Panama City is cosmopolitan with modern skyscrapers and high costs to match the buildings.


Our hostel is in the old historic, more touristy part of town. The hostel is located in a convenient spot, and it's well set up, but it's not the kind of hostel I like to stay at since it's a party hostel where early twenty-somethings come to do coke and get drunk, and perhaps sprinkle that with visiting a few local sights. These types of gringo tourists are embarrassing.



Back to 'alto.' 'Para' must be a South American thing.


I checked out numerous places in the quiet Casco Viejo neighbourhood such as the President´s house, the Museo de Historia de Panama, and the Iglesia de San Jose.






The old haunt of General Noriega - Club de Clases y Tropas - now an abandoned ruin.






Apparently there are many mix-ups when the Panamanian flag has been recreated. Sometimes the colours are in the wrong order, other times the stars aren´t level.



I was planning to go to a museum on the Panama Canal nextdoor to the museum of history, but I ended up spending too much time at the former.

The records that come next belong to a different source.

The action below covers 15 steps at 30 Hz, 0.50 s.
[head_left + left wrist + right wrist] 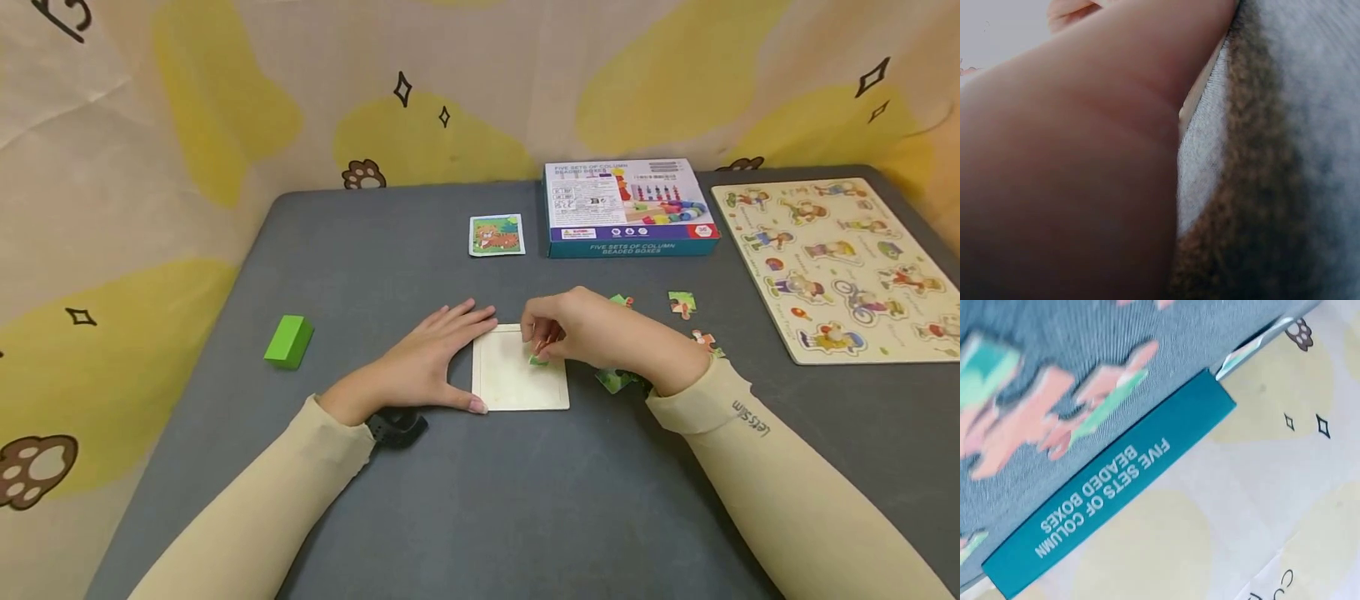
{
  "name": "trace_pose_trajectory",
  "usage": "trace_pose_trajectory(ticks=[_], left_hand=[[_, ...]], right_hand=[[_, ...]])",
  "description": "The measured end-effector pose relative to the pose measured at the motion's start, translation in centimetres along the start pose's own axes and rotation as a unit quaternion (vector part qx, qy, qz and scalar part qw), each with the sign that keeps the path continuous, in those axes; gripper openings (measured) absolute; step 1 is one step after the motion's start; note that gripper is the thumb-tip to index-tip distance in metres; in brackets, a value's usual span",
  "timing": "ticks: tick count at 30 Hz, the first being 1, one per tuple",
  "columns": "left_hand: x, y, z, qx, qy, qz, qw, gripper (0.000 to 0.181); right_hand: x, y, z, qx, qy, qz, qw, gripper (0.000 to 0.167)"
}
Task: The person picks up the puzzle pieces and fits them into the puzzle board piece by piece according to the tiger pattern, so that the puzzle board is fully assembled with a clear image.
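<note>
A cream puzzle tray (517, 392) with a raised rim lies on the grey table. My left hand (431, 358) rests along its left side, fingers spread and straight, the thumb at the lower left corner. Over the tray's right half, my right hand (581, 325) pinches a small green puzzle piece (537, 361); most of that piece is hidden by the fingers. Loose puzzle pieces (682, 303) in green and orange lie to the right, some partly under the right forearm. In the right wrist view several blurred pieces (1022, 422) show, while skin fills much of the left wrist view.
Behind the tray lies a small picture card (497, 236) of an orange animal. A boxed bead set (630, 208) stands at the back, with a large picture board (847, 267) to its right. On the left sits a green block (288, 342). Patterned cloth (465, 125) hangs behind the table.
</note>
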<state>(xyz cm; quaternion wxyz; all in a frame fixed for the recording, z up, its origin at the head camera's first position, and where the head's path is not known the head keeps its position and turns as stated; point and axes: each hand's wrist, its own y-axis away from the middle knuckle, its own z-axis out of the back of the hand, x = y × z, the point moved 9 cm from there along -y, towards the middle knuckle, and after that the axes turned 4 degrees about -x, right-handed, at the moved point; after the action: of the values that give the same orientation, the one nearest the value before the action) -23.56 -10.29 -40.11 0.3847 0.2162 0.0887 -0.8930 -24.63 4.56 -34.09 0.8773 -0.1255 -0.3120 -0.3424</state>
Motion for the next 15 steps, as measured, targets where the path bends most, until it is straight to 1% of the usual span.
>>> trace_pose_trajectory(ticks=[2,4,6,8,11,15], left_hand=[[-0.1,0.0,0.1,0.000,0.000,-0.002,1.0000,0.114],[-0.2,0.0,0.1,-0.002,-0.001,-0.006,1.0000,0.114],[-0.3,0.0,0.2,-0.003,0.000,-0.008,1.0000,0.114],[-0.3,0.0,0.2,-0.003,0.002,-0.010,0.9999,0.114],[-0.3,0.0,0.2,-0.001,0.005,-0.008,1.0000,0.113],[-0.2,0.0,0.1,0.000,0.006,-0.003,1.0000,0.113]], right_hand=[[0.0,0.0,-0.6,0.025,-0.018,-0.005,0.9995,0.018],[-0.1,0.1,-1.1,0.050,-0.032,-0.013,0.9982,0.014],[-0.2,0.2,-1.5,0.070,-0.043,-0.013,0.9965,0.010],[-0.1,0.2,-1.8,0.079,-0.047,-0.004,0.9957,0.008],[0.3,0.2,-2.2,0.082,-0.041,0.017,0.9956,0.006],[0.5,0.1,-2.6,0.087,-0.013,0.026,0.9958,0.009]])
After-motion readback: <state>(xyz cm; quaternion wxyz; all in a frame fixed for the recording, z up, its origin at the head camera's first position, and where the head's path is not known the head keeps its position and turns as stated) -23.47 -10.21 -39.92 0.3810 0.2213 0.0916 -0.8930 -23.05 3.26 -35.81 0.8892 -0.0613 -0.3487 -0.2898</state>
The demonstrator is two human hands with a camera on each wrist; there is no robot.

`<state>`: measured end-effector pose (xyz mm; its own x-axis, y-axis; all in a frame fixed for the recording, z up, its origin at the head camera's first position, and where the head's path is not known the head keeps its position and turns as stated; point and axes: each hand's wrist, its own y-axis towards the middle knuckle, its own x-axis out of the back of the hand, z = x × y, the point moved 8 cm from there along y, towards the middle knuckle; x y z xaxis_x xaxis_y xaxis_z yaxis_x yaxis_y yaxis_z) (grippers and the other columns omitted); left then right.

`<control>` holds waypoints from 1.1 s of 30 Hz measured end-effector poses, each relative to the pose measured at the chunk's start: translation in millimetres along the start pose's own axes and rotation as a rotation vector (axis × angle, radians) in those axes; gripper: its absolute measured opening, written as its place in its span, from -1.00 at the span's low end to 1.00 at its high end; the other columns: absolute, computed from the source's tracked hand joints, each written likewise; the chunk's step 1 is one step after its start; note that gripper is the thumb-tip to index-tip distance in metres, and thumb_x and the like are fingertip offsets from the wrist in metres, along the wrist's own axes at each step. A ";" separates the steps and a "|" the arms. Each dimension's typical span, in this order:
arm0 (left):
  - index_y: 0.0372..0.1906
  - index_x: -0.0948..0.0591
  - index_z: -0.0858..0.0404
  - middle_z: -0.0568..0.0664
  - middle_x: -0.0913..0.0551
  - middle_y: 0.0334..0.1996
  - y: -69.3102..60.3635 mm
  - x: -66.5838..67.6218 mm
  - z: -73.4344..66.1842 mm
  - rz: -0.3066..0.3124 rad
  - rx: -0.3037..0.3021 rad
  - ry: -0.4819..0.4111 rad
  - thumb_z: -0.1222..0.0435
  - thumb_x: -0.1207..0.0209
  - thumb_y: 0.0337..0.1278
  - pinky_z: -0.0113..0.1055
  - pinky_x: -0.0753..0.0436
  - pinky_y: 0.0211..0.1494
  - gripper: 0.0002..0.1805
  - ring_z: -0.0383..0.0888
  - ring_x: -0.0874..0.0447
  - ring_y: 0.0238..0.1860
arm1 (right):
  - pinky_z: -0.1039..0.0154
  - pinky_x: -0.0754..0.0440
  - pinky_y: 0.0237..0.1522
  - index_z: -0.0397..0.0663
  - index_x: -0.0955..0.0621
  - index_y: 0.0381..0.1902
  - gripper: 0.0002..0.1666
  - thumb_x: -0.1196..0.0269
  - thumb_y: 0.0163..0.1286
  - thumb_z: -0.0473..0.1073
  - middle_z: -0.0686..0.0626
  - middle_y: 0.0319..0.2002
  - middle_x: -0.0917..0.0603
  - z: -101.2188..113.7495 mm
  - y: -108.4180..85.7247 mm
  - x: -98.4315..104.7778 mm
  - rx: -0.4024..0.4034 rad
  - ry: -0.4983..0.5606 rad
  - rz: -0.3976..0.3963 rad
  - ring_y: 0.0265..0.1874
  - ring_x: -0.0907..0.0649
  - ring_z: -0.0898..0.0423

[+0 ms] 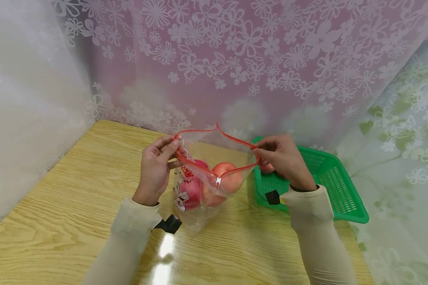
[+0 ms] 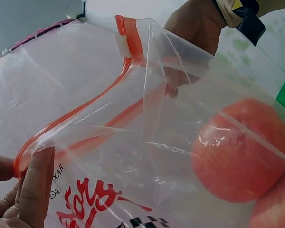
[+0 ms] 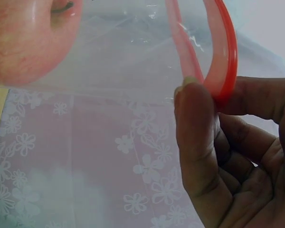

All turned out well, though, as the exhibit at the Canal had oodles of information to fill my curiosity.

















pancake morning at the hostel





When in Panama, go to the Panama Canal.


We visited the Miraflores locks and we had great timing going early, just when boats were passing through and just before it became crowded with tourists.


The French arrived in 1881 and soon after began construction of the canal, but they were unable to complete their project due to numerous obstacles as unstable terrain, tropical rain, landslides, malaria, and yellow fever. In 1904 the US came and took over construction of the canal.

Mosquitoes are beyond a nusisance. These are some of the things done to combat the jerks: streets were paved, screens were put up on houses in Panama City and Colon, houses were fumigated, marshes were drained, sewer systems were put in place, undergrowth was cut, cisterns and cesspods were oiled, and stagnant water was dealt with.

From 1907-1913 dry excavation took place, removing 153 million cubic metres of rock and earth. Between 1905-1912, over 60 million pounds of dynamite was used. The Canal officialy opened in 1914, and our visit marks 100 years of engineering success. A third set of locks is under construction currently, and it received a 78% approval rating from citizens.

The Miraflores locks are the highest set of locks. These steel gates are 20m wide by 2m thick. The locks work in a way that lifts the ships up to the level of Gatun Lake (and then back down to sea level) so as to permit passage through Panama.



It takes about 8-10 minutes for a ship to pass through each lock and 8-10 hours to cross the Canal. It´s the only canal in the world where the master of a ship grants control of the vessel to a Panama Canal-trained pilot.




A huge variety of insects and animals live in the Panama Canal watershed, not limited to butterflies, beetles, scorpions, wasps, tarantulas, scarabs, fish, and birds.




The museum and movie at the canal were great and the displays had extremely detailed information about many aspects of the canal. The comprehensive overview included wildlife in and around the canal, construction, the political background, and future projects.



144 routes
160 countries


"It is probable that some of the products that you have at home, your electrical appliances, clothing, or even your car, as well as the food and beverages that you consume, came to you through the Panama Canal."